Segment Start: Data excerpt
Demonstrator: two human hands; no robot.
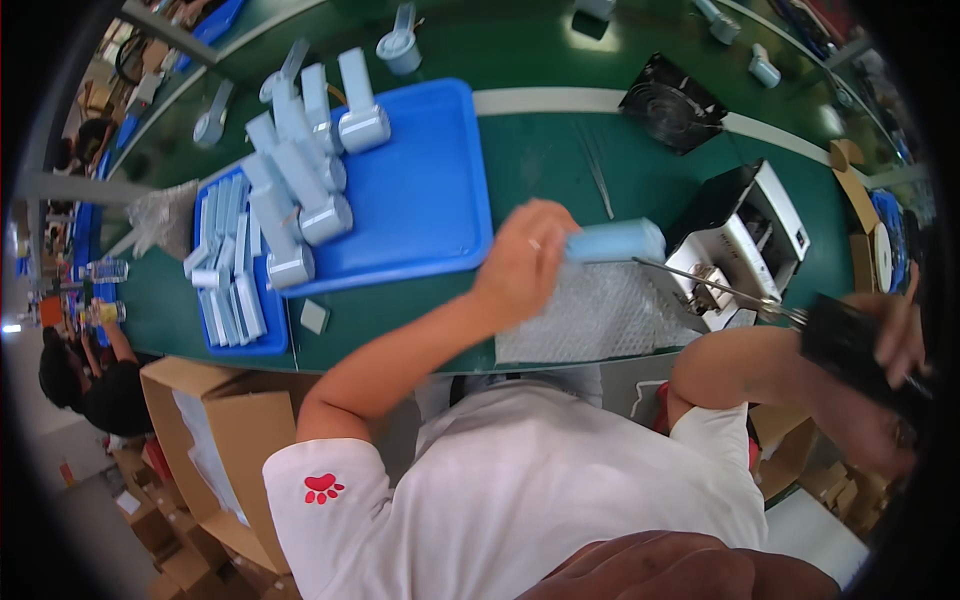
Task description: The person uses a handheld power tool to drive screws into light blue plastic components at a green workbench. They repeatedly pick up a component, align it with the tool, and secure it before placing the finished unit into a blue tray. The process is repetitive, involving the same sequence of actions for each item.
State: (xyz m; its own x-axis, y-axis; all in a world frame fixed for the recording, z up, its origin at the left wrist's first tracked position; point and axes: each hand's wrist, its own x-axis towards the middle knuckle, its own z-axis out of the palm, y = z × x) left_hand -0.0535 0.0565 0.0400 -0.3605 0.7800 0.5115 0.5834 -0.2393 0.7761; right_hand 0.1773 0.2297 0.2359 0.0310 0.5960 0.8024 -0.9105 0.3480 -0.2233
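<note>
Left hand (525,258), mid-frame, closed around one end of a light-blue part (615,241); the part lies roughly level, its far end pointing right. Right hand (893,340), right edge of frame, blurred, fingers wrapped on a black handheld tool (845,345). Tool's long thin metal shaft (710,284) runs up-left, tip at the lower edge of the light-blue part near its right end; cannot tell if touching. Sheet of bubble wrap (580,325) on the green table (545,150), directly below the part in frame.

Right of centre: white-and-black box (750,235), open side showing, contents too small to tell; the shaft crosses in front of its lower part. Upper right: black square item (672,103) with a round pattern, plus a couple of small light-blue pieces (765,68) farther back.

Left of centre: large blue tray (420,200), pile of light-blue assemblies (300,170) over its left side, right side bare. Smaller blue tray (272,338) just beside it, holding light-blue strips (235,310). Small pale square piece (314,317) on the table near that tray. Clear plastic bag (165,220) at the left. More light-blue assemblies (399,50) stand at the upper left, behind the trays.

Lower left: open cardboard box (250,435). Far left: another person (110,400) in dark clothing. Wearer's white shirt (530,470) fills bottom centre.
</note>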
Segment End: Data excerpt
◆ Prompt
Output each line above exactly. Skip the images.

◆ Response to the exercise
Demonstrator: two human hands; no robot.
Task description: The person uses a handheld power tool to drive screws into light blue plastic components at a green workbench. They repeatedly pick up a component, align it with the tool, and secure it before placing the finished unit into a blue tray. The process is repetitive, involving the same sequence of actions for each item.
State: (xyz m; its own x-axis, y-axis; all in a world frame fixed for the recording, z up, its origin at the left wrist's first tracked position; point and axes: each hand's wrist, its own x-axis towards the middle knuckle, its own z-axis out of the palm, y = z × x) left_hand -0.0535 0.0565 0.0400 -0.3605 0.7800 0.5115 0.5834 -0.2393 0.7761; right_hand 0.1773 0.2297 0.2359 0.0310 0.5960 0.8024 -0.9105 0.3480 -0.2233
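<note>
Left hand (525,258), mid-frame, closed around one end of a light-blue part (615,241); the part lies roughly level, its far end pointing right. Right hand (893,340), right edge of frame, blurred, fingers wrapped on a black handheld tool (845,345). Tool's long thin metal shaft (710,284) runs up-left, tip at the lower edge of the light-blue part near its right end; cannot tell if touching. Sheet of bubble wrap (580,325) on the green table (545,150), directly below the part in frame.

Right of centre: white-and-black box (750,235), open side showing, contents too small to tell; the shaft crosses in front of its lower part. Upper right: black square item (672,103) with a round pattern, plus a couple of small light-blue pieces (765,68) farther back.

Left of centre: large blue tray (420,200), pile of light-blue assemblies (300,170) over its left side, right side bare. Smaller blue tray (272,338) just beside it, holding light-blue strips (235,310). Small pale square piece (314,317) on the table near that tray. Clear plastic bag (165,220) at the left. More light-blue assemblies (399,50) stand at the upper left, behind the trays.

Lower left: open cardboard box (250,435). Far left: another person (110,400) in dark clothing. Wearer's white shirt (530,470) fills bottom centre.
</note>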

Nothing further is needed for this exercise.